Politicamente, muitos democratas hoje encaram com profunda desconfiança
qualquer coisa que cheire a “promoção da democracia”. E, estrategicamente
falando, a administração precisa descobrir como enfraquecer governos populistas
na Polônia e Índia ao mesmo tempo em que busca a cooperação deles em seus
esforços para enfraquecer a influência de ditaduras como Rússia e China.
Tudo
isso sugere que os próximos anos irão se converter em uma gigantesca
oportunidade perdida.
Naquela
que pode acabar sendo a última vez que os líderes de grandes países da Europa e
da América do Norte procuram preservar instituições democráticas, eles vão se
ater ao manual democrático tradicional —e realizar lamentavelmente pouco.
Não
é inevitável que seja assim. Se líderes de Paris a Washington levarem a sério a
intenção de resistir à ressurgência autocrática, eles precisarão mudar sua
abordagem de três maneiras chaves.
Em
primeiro lugar, precisam encarar o dilema autocrático de frente. A necessidade
de cooperar com democracias menos que perfeitas para conter as autocracias
totais é real. Mas a Europa e os Estados Unidos devem fazer uma distinção clara
e pública entre alianças táticas, que podem incluir países como Polônia e
Índia, e parcerias estratégicas estreitas, que devem ser reservadas a países
que conservam e defendem a democracia liberal e o Estado de Direito.
Em
segundo lugar, devem reconhecer que as ditaduras estão em ascendência. O
objetivo principal não deve ser o de exportar a democracia a países hoje
autocráticos, uma perspectiva incerta e difícil —é preservar as instituições
democráticas de países como Índia e Brasil, onde essas instituições hoje estão ameaçadas.
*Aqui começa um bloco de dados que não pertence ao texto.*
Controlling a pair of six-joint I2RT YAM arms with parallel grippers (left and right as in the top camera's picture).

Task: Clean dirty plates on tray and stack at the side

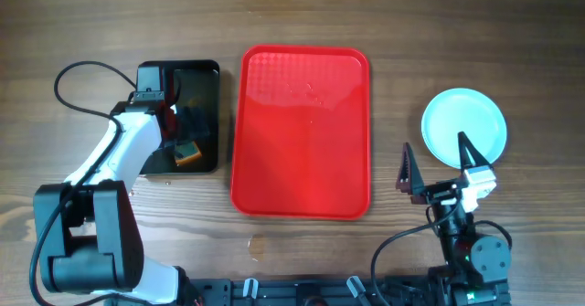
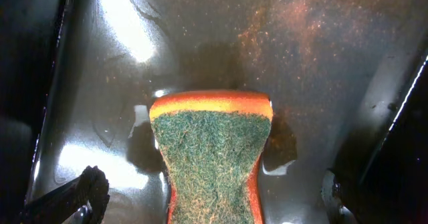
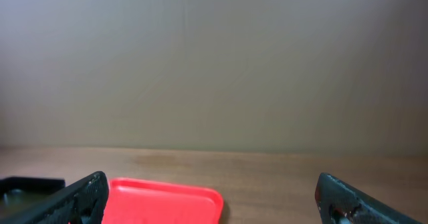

A ordem do dia é a proteção da democracia, não a promoção da democracia.
Assim,
a Rádio Europa Livre deve começar a fazer transmissões em polonês, e a Voz da
América, em hindi.
Democracias
da Europa e da América devem evitar censurar plataformas de mídia social que
podem facilmente ser emuladas por candidatos a ditadores em todo o mundo. E
precisam adotar legislação para impedir empresas domésticas de punir seus
funcionários por criticar regimes autocráticos que estão tentando sufocar o
livre discurso em países democráticos.
Finalmente,
elas precisam reformar as instituições fundamentais da aliança ocidental. A
União Europeia é supostamente alicerçada sobre um compromisso com valores
democráticos como o Estado de Direito. A Otan é supostamente fundamentada sobre
o engajamento com a aliança transatlântica.
Mas
ambas hoje incluem países que não podem ser sancionados ou expulsos, apesar de
terem passado a opor-se abertamente a essas metas. Isso precisa mudar –mesmo
que exija uma reforma radical dessas instituições importantes, ou até mesmo sua
recriação total.
A
janela de oportunidade para resistir à autocracia e defender a democracia
permanece aberta, por enquanto. Mas ela voltará a se fechar muito rapidamente,
a não ser que nossos líderes comecem a agir com coragem e visão.
*Yascha Mounk, O cientista social Yascha Mounk é professor associado na Universidade Johns Hopkins e autor de "O Povo contra a Democracia".